Also , I’ve tried both Atom and VS Code several times, but both of them are too slow to use on my old Thinkpad T520
I don’t think it is people being defensive, it’s just that your requirements are conflicting and unclear (especially “modern” — I am still not sure what you mean by that). You want something fast on old hardware (Vim and Emacs are precisely that; Electron-based apps are resource hogs), but specifically rule out Vim and Emacs.
If the main concern is the keybindings, you can customize Emacs, Vim, VS Code, or pretty much any currently maintained editor to the keybindings of your choice. For some sets of keybindings, you will find specific packages to make it easy (eg cua-mode in Emacs).

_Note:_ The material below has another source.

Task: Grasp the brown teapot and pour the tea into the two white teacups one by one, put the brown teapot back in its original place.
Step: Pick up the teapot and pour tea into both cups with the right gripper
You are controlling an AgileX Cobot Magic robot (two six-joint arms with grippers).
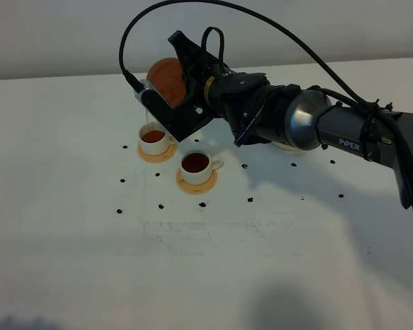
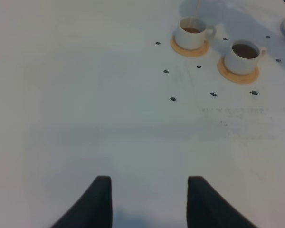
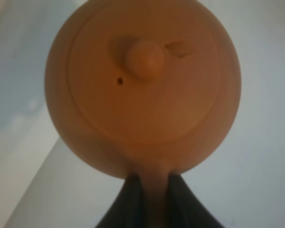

However, if you prefer Textadept and can invest the effort to make it work with Julia, that’s great! When you are done, please consider making it available on Github, possibly under
I am also confused how you define “modern”. To me it seems like you want something where you can do everything with a mouse (from your statement: “I want an editor that doesn’t use a lot of arcane and obscure key bindings”)? Emacs has a GUI and fully supports the mouse. It can even display inline graphics, you can resize nested windows and scroll using the mouse wheel etc. Moreover it has features like multiple cursors, embedded Git information and so on I think these are “modern” in that sense.
Whether a mouse is useful and really increases the productivity is of course another topic (and my personal opinion is “no way” ).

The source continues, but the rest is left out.